(Items from a data source)
Content starts

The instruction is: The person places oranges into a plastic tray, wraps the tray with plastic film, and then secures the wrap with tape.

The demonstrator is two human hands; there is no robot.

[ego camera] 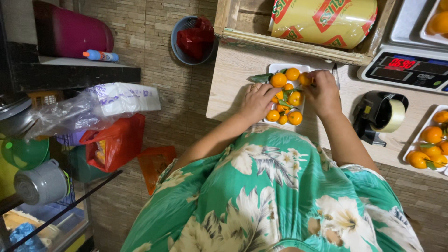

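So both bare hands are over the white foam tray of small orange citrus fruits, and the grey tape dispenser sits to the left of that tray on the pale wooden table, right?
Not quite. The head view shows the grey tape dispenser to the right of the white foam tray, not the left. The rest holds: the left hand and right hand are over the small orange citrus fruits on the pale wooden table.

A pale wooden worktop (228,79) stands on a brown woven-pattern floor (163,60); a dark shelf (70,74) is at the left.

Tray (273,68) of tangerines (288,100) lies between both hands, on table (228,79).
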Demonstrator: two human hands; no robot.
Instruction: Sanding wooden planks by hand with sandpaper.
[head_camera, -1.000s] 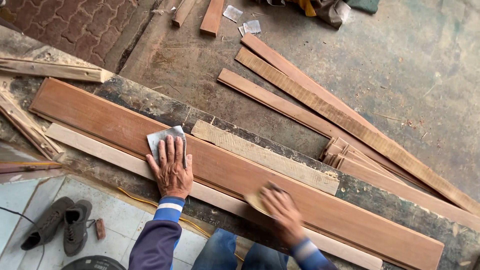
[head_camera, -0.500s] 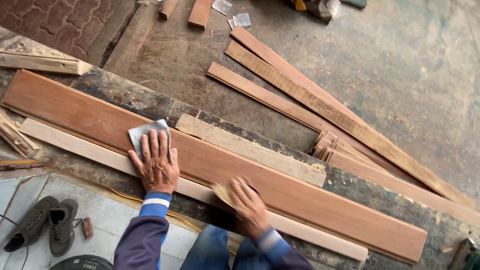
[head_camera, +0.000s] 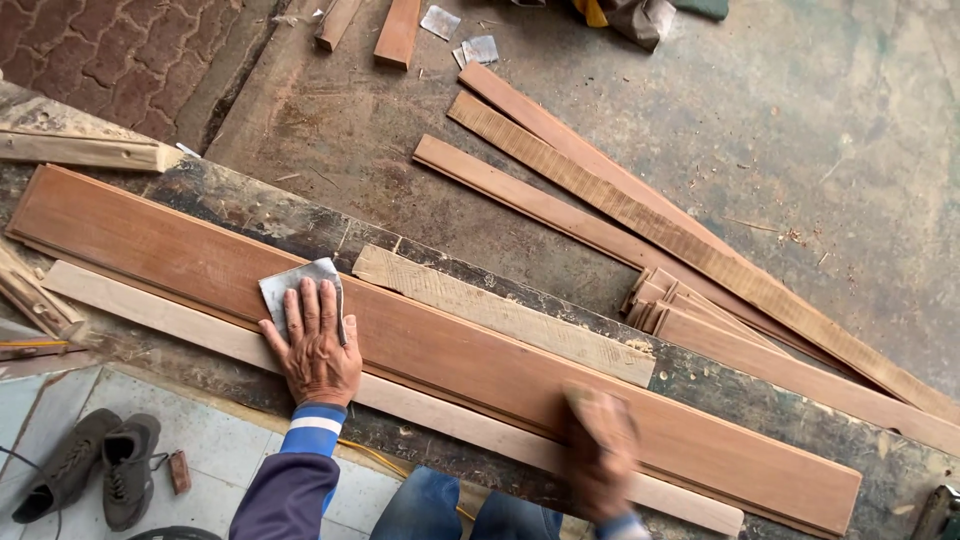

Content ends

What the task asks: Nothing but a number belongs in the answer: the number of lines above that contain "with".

Reply to the task: 2